Breakout Summary Report

 

ARM/ASR User and PI Meeting

19 - 23 March 2018

CAUSES: Clouds Above the United States and Errors at the Surface
21 March 2018
10:30 AM - 12:30 PM
28
Cyril Morcrette

Breakout Description

This session focussed on the CAUSES project, where 11 models from 9 institutes participated in a model inter-comparison project to better understand the reasons for why so many climate and weather forecasting models have a warm screen temperature bias over the American Midwest in the spring and summer. There were presentations covering material from four CAUSES papers recently accepted in JGR-A and about work on the same subject carried out by Lin et al.

Main Discussion

From the presentations given, it was shown that errors in the evaporative fraction explain 0-5 Kelvin of a model's warm bias, while radiation errors explain 0-2 Kelvin of the bias. The evaporative fraction bias is correlated with soil moisture bias. And radiation biases are often related to the representation of convective clouds.

Key Findings

These are summarised in the attached "one-slide summary".
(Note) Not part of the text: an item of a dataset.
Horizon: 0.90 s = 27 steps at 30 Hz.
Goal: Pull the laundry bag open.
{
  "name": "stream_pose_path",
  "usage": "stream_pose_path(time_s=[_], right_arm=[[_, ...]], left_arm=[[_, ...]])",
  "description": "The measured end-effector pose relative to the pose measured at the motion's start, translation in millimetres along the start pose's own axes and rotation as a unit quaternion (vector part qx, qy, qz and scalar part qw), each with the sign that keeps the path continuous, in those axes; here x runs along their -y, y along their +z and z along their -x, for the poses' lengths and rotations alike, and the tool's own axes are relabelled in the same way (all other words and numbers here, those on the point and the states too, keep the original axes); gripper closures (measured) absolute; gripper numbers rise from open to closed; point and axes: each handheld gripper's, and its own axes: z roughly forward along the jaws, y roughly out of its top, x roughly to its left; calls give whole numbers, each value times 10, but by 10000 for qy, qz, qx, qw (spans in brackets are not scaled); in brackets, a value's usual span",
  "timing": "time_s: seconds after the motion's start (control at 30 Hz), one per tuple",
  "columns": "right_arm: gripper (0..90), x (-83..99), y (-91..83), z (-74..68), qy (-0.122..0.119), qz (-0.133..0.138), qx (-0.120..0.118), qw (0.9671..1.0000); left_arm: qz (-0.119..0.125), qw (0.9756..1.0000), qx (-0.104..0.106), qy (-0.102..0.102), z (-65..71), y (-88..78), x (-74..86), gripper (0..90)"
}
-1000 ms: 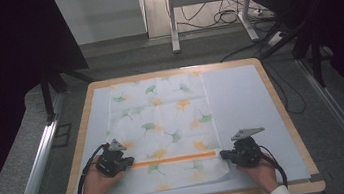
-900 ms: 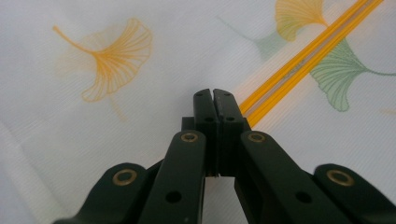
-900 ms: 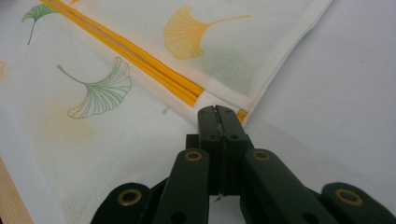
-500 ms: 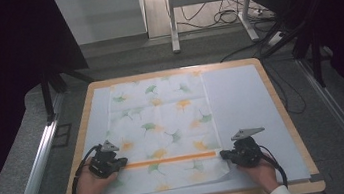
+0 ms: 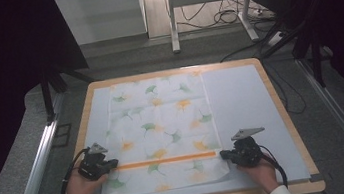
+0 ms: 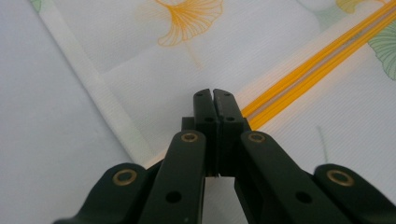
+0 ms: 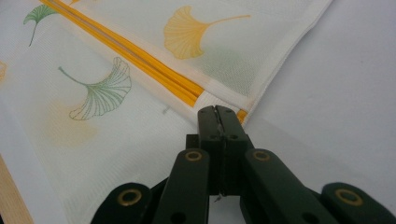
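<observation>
A white cloth (image 5: 161,123) printed with green and yellow ginkgo leaves lies flat on the grey mat (image 5: 241,98). An orange stripe (image 5: 168,160) crosses it near the front. My left gripper (image 5: 115,164) is shut, with its tips (image 6: 213,93) lying on the cloth (image 6: 140,56) at the left end of the stripe (image 6: 299,74). My right gripper (image 5: 223,156) is shut too, and its tips (image 7: 216,110) sit at the cloth's right edge (image 7: 261,93) where the stripe (image 7: 140,60) ends. No fabric shows between either pair of jaws.
The mat covers a wooden-rimmed table (image 5: 283,112), with bare mat to the right of the cloth. Metal rails (image 5: 38,165) run along both sides. Behind the table stand a desk frame (image 5: 172,21) and floor cables (image 5: 230,16).
My left gripper has slid to the left along the orange stripe, out to the cloth's left edge. The right gripper has stayed put.
</observation>
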Motion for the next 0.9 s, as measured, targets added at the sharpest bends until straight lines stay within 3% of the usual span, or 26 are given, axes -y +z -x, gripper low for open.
stream_pose_path(time_s=[0.9], right_arm=[[895,0,-1,3,10,-3,-17,10000]], left_arm=[[81,9996,-160,-218,-126,-113,123,900]])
Note that the four CAUSES papers have been highlighted in an article in EOS news: https://eos.org/editors-vox/diagnosing-the-warm-bias-in-the-central-united-states

Issues

Major (M)

M1. (UKMO) Can one improve the radiative properties of deep convective clouds?
M2. (LLNL ongoing) How sensitive is the warm bias to properties of the land surface including stomatal/bare ground resistances and surface albedo?
M3. (LLNL to organize, but would require a collaborative effort particularly from those that have CPMs) Since about ½ of the summer rain comes from mesoscale convective systems, would convective-permitting models (CPMs) have smaller warm biases?

Minor (m)
m1. (LLNL?) What can be learned about the warm bias from analysis of seasonal hindcasts (Experiment 2 in CAUSES)?
m2. (UKMO?) What can be learned from an analysis of simulations stratified by days since last precipitation event?
m3. Why do some models have their largest warm bias during the day while other models have their largest warm bias at night?
m4. What causes the striking East-West gradient in the warm bias in some models?
m5. (LLNL) How sensitive is the theoretical analysis to the assumed value of d(SH)/dT2m?

Decisions

The main part of the CAUSES project is complete. Detailed analyses of many models have been carried out, indicating the areas of model physics that should be focused on to help tackle the warm bias.

Future Plans

UKMO are planning to look at Major1
LLNL are planning to look at Major2 and are considering the feasibility of collaboration using convection-permitting models (Major3)

For Minor 2. (stratifying by days since last precip), UKMO have plans to look at this, staff resources permitting.

It was agreed that LLNL/UKMO will try to analyse any model data provided in a similar format to what was provided before in order to repeat analysis on new models versions, staff resources permitting.